● **WHAT TO PRODUCE**:
Where a line of the records contains the word "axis", show that line.

--

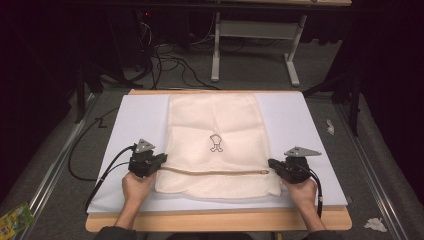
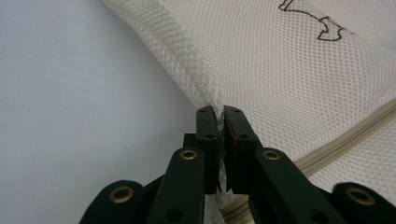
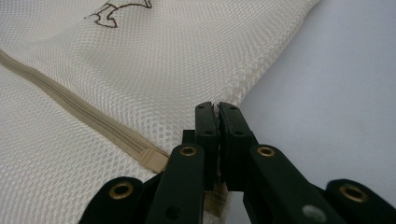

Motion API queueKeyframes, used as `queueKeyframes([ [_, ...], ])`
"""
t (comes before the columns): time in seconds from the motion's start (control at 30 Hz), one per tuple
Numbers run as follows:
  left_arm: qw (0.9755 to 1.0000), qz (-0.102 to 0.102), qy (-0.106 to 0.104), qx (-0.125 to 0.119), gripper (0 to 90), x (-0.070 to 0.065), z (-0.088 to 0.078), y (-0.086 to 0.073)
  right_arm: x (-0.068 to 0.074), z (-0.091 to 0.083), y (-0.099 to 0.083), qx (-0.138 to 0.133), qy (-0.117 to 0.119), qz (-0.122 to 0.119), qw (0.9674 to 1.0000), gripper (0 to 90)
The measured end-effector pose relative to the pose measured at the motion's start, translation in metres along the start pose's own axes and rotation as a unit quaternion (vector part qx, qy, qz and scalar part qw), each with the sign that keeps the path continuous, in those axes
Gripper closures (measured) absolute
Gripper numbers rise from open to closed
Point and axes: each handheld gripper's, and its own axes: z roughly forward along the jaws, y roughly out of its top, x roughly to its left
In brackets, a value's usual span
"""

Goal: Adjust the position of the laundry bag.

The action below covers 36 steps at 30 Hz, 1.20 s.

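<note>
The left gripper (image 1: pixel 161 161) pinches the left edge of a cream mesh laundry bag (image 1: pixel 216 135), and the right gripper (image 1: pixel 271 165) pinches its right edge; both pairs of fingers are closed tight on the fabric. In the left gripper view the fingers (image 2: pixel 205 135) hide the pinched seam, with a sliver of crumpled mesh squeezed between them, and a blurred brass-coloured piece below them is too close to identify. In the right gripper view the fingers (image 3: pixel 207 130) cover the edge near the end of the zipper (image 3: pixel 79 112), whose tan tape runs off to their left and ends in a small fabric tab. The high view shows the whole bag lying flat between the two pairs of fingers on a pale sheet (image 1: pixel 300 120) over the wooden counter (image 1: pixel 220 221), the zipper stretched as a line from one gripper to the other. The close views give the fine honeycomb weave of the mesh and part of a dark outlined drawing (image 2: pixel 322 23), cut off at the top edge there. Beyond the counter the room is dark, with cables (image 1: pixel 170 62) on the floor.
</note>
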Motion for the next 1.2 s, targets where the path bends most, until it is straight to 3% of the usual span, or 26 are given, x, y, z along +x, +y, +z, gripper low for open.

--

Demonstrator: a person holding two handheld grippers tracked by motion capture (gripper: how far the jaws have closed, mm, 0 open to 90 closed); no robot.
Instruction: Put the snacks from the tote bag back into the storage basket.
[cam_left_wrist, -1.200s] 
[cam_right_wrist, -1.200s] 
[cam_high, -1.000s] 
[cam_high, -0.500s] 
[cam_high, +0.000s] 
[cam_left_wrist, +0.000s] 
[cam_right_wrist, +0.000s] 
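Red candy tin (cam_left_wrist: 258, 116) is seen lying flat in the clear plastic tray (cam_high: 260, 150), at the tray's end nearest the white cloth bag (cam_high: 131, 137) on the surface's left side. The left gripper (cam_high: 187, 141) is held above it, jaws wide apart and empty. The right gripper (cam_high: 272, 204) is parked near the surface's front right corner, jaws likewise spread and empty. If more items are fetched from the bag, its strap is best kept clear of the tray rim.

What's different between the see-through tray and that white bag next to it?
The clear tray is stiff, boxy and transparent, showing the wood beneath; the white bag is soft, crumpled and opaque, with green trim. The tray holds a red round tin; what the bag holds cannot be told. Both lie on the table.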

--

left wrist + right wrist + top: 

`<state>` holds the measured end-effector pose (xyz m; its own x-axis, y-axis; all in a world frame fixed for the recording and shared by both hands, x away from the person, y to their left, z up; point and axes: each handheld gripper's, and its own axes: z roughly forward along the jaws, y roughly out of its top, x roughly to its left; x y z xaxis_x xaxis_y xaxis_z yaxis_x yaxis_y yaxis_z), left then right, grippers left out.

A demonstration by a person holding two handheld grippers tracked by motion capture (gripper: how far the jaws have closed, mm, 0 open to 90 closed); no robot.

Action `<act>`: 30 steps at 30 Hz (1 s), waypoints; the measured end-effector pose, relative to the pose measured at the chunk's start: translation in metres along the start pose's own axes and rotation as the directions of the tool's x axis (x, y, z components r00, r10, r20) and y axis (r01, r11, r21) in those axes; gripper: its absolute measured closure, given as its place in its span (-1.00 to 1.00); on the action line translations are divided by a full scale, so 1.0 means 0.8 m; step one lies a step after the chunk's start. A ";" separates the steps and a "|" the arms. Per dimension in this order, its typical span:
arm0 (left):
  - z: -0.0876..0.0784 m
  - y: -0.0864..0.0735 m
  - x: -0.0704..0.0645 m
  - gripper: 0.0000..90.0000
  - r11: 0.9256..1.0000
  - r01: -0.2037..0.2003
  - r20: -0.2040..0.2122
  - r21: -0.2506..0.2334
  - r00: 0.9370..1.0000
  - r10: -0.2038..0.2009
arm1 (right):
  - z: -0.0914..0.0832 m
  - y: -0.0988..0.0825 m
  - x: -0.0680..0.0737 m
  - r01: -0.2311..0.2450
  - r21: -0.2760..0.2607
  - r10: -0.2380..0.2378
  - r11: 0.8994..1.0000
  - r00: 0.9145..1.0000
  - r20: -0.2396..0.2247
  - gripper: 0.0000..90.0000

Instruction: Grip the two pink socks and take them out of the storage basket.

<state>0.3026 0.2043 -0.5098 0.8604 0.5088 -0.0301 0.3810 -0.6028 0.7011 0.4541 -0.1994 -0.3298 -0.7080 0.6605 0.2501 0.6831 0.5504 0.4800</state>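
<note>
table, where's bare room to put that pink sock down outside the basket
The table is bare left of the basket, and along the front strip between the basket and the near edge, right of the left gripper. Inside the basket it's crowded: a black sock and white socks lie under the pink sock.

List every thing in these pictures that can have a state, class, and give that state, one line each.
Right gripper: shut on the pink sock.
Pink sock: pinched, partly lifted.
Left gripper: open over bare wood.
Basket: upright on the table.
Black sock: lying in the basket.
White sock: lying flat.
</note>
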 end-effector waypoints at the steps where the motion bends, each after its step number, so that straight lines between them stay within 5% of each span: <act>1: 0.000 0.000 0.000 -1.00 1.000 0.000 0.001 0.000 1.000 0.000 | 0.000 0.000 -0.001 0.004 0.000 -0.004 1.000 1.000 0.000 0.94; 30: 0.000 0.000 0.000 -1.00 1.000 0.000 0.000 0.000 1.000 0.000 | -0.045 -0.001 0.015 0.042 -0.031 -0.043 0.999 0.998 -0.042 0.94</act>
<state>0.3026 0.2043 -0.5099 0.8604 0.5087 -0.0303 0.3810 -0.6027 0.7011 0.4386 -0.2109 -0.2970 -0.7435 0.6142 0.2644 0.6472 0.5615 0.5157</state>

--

● **FINAL ANSWER**:
`<state>` holds the measured end-effector pose (xyz m; its own x-axis, y-axis; all in a world frame fixed for the recording and shared by both hands, x away from the person, y to their left, z up; point and axes: each handheld gripper's, and its own axes: z roughly forward along the jaws, y roughly out of its top, x roughly to its left; x y z xaxis_x xaxis_y xaxis_z yaxis_x yaxis_y yaxis_z), left then right, grippers left out.
Action `<act>`: 30 steps at 30 Hz (1 s), waypoints; the measured end-effector pose, relative to the pose measured at the chunk's start: translation in metres along the start pose's own axes and rotation as the directions of the tool's x axis (x, y, z components r00, r10, r20) and y axis (r01, r11, r21) in those axes; gripper: its absolute measured closure, given as its place in its span (-1.00 to 1.00); on the action line translations are divided by a full scale, so 1.0 means 0.8 m; step one lies a step after the chunk's start. A ";" separates the steps and a "|" the arms. Per dimension in this order, its typical span:

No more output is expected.